Every entry below should be transcribed exactly; pictures stay out of the copy.

> [EXTRACTED DATA]:

▽

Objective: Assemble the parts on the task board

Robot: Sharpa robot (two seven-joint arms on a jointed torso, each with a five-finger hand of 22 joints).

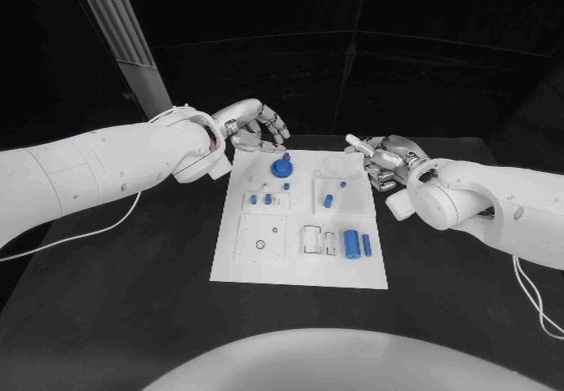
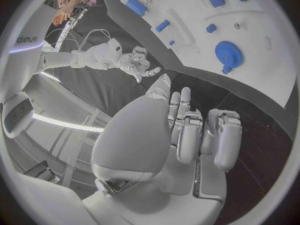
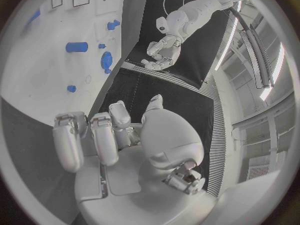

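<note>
Two silver hands are hovering at the far end of the task board [image 1: 300,269], one at each corner, and neither is holding anything. The left hand [image 1: 253,126] is hanging over the black table [image 1: 129,285] at about eleven o'clock from the board's middle, just beside the far left corner, with its fingers [image 2: 187,135] curling loosely inward and apart from each other, nothing between them. The right hand [image 1: 385,159] is sitting at about one o'clock, just off the far right edge of the board, fingers [image 3: 94,140] bent down in a loose row and likewise gripping nothing.

On the white board, a blue gear [image 1: 282,168] is lying near the far end, at twelve o'clock from the centre, close to the left hand but not touching it. Several small blue pieces [image 1: 269,198] are resting around the middle left, and another small blue piece [image 1: 329,198] is lying just right of centre. Toward five o'clock, a larger blue cylinder [image 1: 350,243] is lying lengthwise with a thinner blue peg [image 1: 367,244] just beside it. Pale recesses [image 1: 261,238] are showing in the near left part of the board.
</note>
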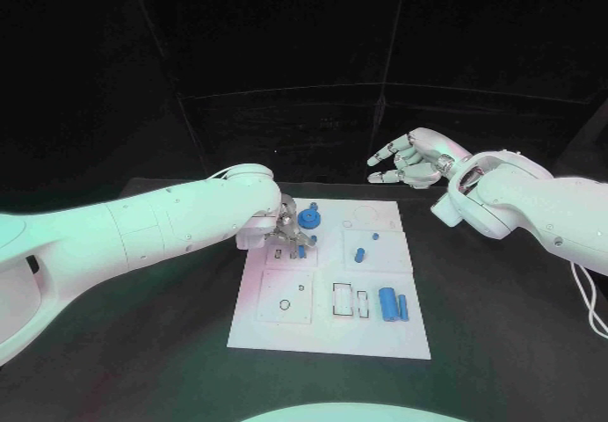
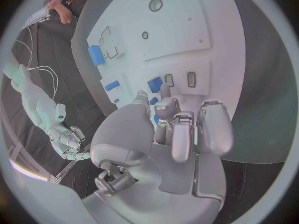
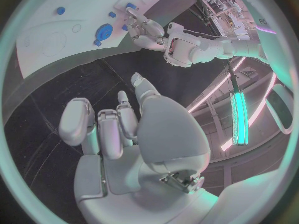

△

> [RESPONSE]:
Objective: Assemble the parts on the task board

Robot: Sharpa robot (two seven-joint arms on a jointed torso, each with a five-finger hand of 22 joints).


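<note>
Two silver hands are hovering at the far end of the task board [image 1: 300,269], one at each corner, and neither is holding anything. The left hand [image 1: 253,126] is hanging over the black table [image 1: 129,285] at about eleven o'clock from the board's middle, just beside the far left corner, with its fingers [image 2: 187,135] curling loosely inward and apart from each other, nothing between them. The right hand [image 1: 385,159] is sitting at about one o'clock, just off the far right edge of the board, fingers [image 3: 94,140] bent down in a loose row and likewise gripping nothing.

On the white board, a blue gear [image 1: 282,168] is lying near the far end, at twelve o'clock from the centre, close to the left hand but not touching it. Several small blue pieces [image 1: 269,198] are resting around the middle left, and another small blue piece [image 1: 329,198] is lying just right of centre. Toward five o'clock, a larger blue cylinder [image 1: 350,243] is lying lengthwise with a thinner blue peg [image 1: 367,244] just beside it. Pale recesses [image 1: 261,238] are showing in the near left part of the board.
</note>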

The exercise is now complete.